Last Updated on June 26, 2018 by OCF Communications

Men have a lot in common with wolves. We mark our territory, strut in front of females, and bristle in the presence of another alpha male. We learn this behavior from older wolves more than happy to train us: coaches, fathers, teachers, older brothers, and eventually our bosses.

For a wolf pack to survive and prosper, they must be stronger, smarter, and braver than all other packs, requiring direction, plans, structure, hierarchy, discipline and a leader—the alpha wolf.

Alpha wolves gravitate toward positions in the work world providing the type of control they enjoy. They become the leaders in the military, or managers in business, not the employees.

Men who are successful alpha males at work find it hard not to allow alpha behavior to affect their marriages at home where they are expected to stop giving orders, directing others, and being in charge. The military and law enforcement husbands I have met tell me it’s especially challenging for them.

For couples who follow the Christian belief system, words like submission and headship are often heard, describing a perceived difference in power in the marital relationship.

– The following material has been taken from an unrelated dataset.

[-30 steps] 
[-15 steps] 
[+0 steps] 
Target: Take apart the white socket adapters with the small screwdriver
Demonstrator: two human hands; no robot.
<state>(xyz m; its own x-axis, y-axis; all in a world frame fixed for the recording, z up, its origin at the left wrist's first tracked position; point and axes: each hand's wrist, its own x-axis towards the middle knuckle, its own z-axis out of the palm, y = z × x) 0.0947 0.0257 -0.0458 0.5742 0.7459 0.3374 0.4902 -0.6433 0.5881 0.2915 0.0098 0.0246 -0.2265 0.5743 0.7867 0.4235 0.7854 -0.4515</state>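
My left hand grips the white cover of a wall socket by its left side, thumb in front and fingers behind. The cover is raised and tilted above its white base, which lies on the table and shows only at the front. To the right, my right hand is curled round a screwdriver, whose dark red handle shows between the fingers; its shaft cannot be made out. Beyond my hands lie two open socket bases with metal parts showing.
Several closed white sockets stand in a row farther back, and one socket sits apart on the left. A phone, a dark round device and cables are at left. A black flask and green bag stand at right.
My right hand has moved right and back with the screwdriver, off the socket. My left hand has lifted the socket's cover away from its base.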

The belief that there is a difference in power between husbands and wives is integrated into the way decisions are made in the marriage of many Christian couples.

Editor’s note: Excerpt from The Controlling Husband, by Dr. Ron Welch, PsyD, and Revell, a division of Baker Publishing Group, 2014. Used by permission.

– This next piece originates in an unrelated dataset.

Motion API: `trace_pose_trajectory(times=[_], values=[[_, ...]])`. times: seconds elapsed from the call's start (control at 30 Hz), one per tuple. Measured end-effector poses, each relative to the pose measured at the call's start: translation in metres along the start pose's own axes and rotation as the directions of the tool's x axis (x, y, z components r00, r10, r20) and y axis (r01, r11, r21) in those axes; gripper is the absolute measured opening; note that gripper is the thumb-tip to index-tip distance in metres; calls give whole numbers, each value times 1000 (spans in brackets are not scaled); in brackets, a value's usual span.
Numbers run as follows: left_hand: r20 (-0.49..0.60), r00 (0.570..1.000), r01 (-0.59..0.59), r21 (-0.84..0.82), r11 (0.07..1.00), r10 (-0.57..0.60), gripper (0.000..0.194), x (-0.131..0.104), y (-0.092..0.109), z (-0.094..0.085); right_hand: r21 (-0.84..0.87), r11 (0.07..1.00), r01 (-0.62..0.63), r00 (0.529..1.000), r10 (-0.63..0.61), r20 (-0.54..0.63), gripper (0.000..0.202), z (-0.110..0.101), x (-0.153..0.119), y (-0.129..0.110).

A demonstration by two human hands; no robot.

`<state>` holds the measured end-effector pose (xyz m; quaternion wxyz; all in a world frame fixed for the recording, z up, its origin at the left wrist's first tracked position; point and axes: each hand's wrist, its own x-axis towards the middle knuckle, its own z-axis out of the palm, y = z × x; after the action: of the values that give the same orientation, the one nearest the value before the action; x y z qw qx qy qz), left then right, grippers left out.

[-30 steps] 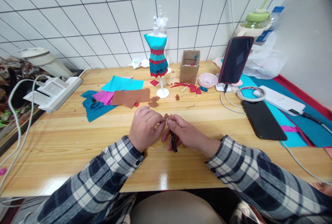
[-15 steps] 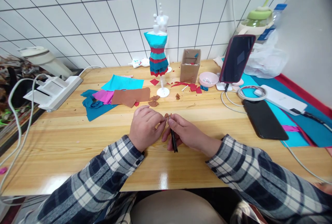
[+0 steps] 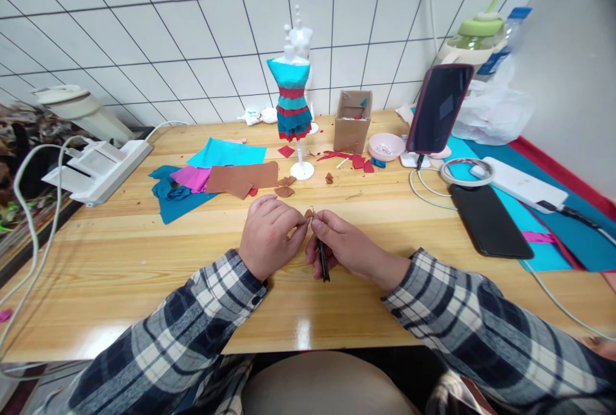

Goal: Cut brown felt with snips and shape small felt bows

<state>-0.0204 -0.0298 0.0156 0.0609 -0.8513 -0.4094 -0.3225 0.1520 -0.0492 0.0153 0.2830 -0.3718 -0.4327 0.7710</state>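
My left hand point(image 3: 272, 237) is closed, its thumb and fingertips pinching a small folded piece of brown crepe paper point(image 3: 308, 214). Close against it on the right, my right hand point(image 3: 344, 242) grips black tweezers point(image 3: 323, 261), their thin metal tips up at the brown piece. Most of that piece is hidden by my fingers. Beyond my hands lie a pleated brown fan-shaped piece point(image 3: 285, 186) and a smaller brown bit point(image 3: 329, 178). Behind them a white mini dress form point(image 3: 301, 172) stands upright, wearing a turquoise, red and teal paper dress point(image 3: 292, 97).
Brown paper point(image 3: 240, 177) and turquoise paper point(image 3: 226, 152) lie at left. A cardboard box point(image 3: 353, 123), a pink bowl point(image 3: 387, 146) and red scraps point(image 3: 359, 162) are behind. At right are a propped phone point(image 3: 439, 110), a black phone point(image 3: 493, 222) and cables. A power strip point(image 3: 103, 174) sits far left.
The lower fingers of my right hand have curled in closer around the tweezers, and the tips have shifted slightly at the brown piece. My left hand stays in place.
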Motion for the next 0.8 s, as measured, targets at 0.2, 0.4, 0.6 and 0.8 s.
trace_pose_trajectory(times=[0.2, 0.4, 0.6, 0.8], values=[[166, 858, 510, -392, 766, -487, 12, 2, -4, 9, -197, 968, 159, 951, -203, -234, 26, -23, 10, 0], [381, 746, 635, -654, 411, -546, 23, 3, -9, 14, -652, 738, 176, 904, -384, -190, 33, -43, 13, -4], [454, 778, 621, -662, 420, -434, 25, 3, -2, 12, -663, 718, 214, 910, -393, -132, 34, -32, 11, -1], [497, 768, 639, -625, 448, -404, 26, 3, -1, 12, -701, 685, 198, 893, -421, -160, 18, -35, 11, -3]])
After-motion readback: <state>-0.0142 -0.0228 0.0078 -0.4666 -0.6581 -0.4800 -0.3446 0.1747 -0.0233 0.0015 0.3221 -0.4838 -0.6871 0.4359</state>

God’s model of marriage in Ephesians means that even if the husband wanted to be selfish and choose his path, he is expected to think of his wife first and choose the path empowering her.

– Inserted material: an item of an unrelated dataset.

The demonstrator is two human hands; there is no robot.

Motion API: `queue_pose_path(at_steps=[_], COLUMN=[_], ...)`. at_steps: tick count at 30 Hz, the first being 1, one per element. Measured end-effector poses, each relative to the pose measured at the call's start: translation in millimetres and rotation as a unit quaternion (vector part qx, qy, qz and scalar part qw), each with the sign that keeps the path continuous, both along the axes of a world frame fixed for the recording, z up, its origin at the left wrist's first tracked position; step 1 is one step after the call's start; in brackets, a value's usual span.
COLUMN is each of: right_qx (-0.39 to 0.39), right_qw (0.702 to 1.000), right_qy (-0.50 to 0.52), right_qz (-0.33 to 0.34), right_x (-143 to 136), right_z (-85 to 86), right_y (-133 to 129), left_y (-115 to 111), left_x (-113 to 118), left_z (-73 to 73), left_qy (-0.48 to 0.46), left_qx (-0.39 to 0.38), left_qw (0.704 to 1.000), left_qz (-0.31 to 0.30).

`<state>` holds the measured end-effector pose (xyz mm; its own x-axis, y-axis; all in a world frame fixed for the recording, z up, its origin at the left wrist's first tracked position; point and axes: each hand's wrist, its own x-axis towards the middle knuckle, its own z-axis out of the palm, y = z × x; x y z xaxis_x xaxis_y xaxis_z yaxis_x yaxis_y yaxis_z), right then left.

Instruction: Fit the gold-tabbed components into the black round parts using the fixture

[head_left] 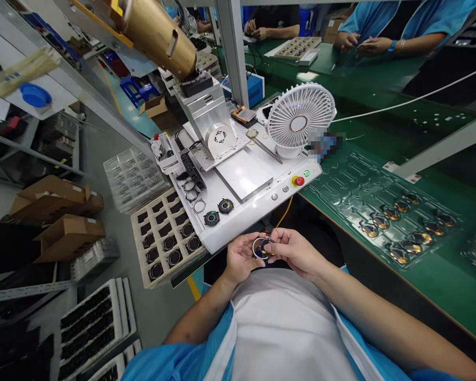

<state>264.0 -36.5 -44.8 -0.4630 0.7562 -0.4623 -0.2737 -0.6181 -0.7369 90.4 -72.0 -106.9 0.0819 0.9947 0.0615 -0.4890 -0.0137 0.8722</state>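
In front of my body, both hands hold a round watch case (pixel 261 247) with a bright metal rim and a dark inside. My left hand (pixel 240 255) grips its left edge between thumb and fingers. My right hand (pixel 291 248) has its fingers pressed on the right part, hiding some of it. Whether a separate small part sits under those fingertips, I cannot tell. Closest on the white machine base (pixel 206 235) lie two round black watch modules (pixel 211 218) with small green marks. Thin metal rings (pixel 199 206) rest to their left.
A beige tray (pixel 137 238) of round cases stands left of the machine. To the right, a clear blister tray (pixel 365 185) holds several gold-and-black round parts. A white fan (pixel 299 121), tweezers (pixel 269 147) and a red stop button (pixel 299 181) are ahead. Co-workers' hands (pixel 375 46) show across the bench.
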Motion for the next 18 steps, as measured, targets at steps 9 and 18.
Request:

Paul’s words in Ephesians 5:22-25 are the most often quoted: “Wives, submit yourselves to your own husbands as you do to the Lord. For the husband is the head of the wife as Christ is the head of the church, his body, of which he is the Savior. Now as the church submits to Christ, so also wives should submit to their husbands in everything. Husbands, love your wives, just as Christ loved the church and gave himself up for her.”

I worked with a husband who brought in his Bible app where he had highlighted the Ephesians passage about submission. He wasn’t interested in reading on to the part where husbands are to give up their lives for their wives, to be sacrificial and selfless and acting in the best interest of the person over whom he had authority.

God’s model of marriage in Ephesians means that even if the husband wanted to be selfish and choose his path, he is expected to think of his wife first and choose the path empowering her. This is exactly the conclusion that I reached after my own abuse of power in my marriage and years of counseling couples with power and control issues.

I never wanted to be wanted to be that guy—the poster boy of an alpha male who is also a controlling husband—always wanting to be in charge, always thinking he’s right. What I have done is spend much of my marriage caring more about myself than my wife and children.

From an early point in our marriage I was extremely jealous, overtly controlling, and subtly manipulative in a variety of ways, wanting her to do most everything my way. I was showing her a confusing mix of church on Sunday morning and control and manipulation Sunday afternoon through Saturday.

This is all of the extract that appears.